Aim of the exercise: In the data below, one line contains "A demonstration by" and a later one contains "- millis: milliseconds". Print both, with every line between them, exactly and alone.
───
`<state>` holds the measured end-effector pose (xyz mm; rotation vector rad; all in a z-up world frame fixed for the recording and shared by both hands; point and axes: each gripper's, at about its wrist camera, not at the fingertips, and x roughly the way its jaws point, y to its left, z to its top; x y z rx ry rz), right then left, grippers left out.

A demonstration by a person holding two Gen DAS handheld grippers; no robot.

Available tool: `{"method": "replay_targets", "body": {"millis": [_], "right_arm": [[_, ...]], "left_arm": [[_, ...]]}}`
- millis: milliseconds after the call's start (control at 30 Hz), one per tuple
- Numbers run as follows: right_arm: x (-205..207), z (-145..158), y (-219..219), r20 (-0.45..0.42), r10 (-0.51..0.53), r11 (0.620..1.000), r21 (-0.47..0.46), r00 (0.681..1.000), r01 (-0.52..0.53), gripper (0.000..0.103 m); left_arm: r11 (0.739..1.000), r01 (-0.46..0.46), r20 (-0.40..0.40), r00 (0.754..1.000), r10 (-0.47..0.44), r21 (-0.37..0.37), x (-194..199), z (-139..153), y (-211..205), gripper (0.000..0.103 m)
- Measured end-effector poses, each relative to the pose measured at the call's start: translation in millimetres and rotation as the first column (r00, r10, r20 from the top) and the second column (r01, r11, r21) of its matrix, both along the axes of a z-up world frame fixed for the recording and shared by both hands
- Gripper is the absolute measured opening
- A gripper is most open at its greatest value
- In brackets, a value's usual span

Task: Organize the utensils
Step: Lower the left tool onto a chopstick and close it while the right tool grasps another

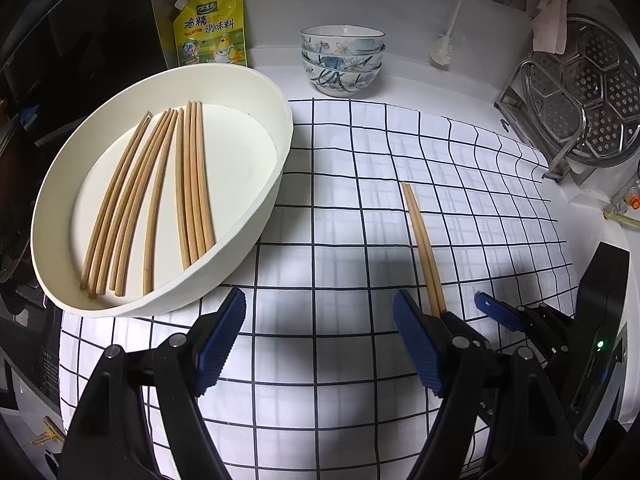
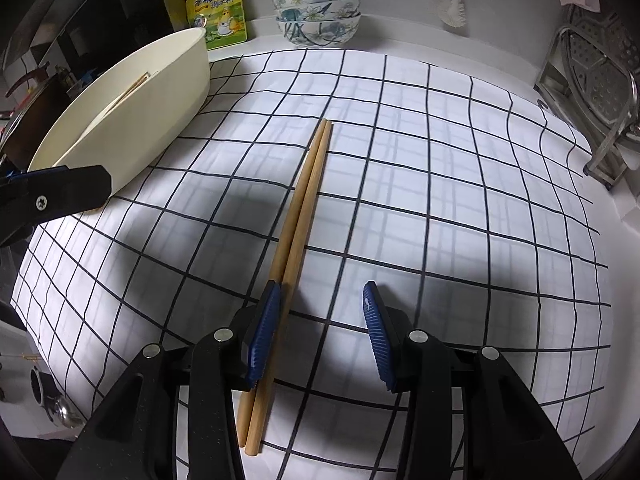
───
Answer:
A demonstration by a person holding two Gen DAS handheld grippers; no robot.

Available tool: `{"method": "replay_targets", "body": {"millis": [_], "right_arm": [[_, ...]], "left_arm": [[_, ...]]}}`
- millis: milliseconds after the call's start (control at 30 Hz), one per tuple

This concludes the response to the exercise.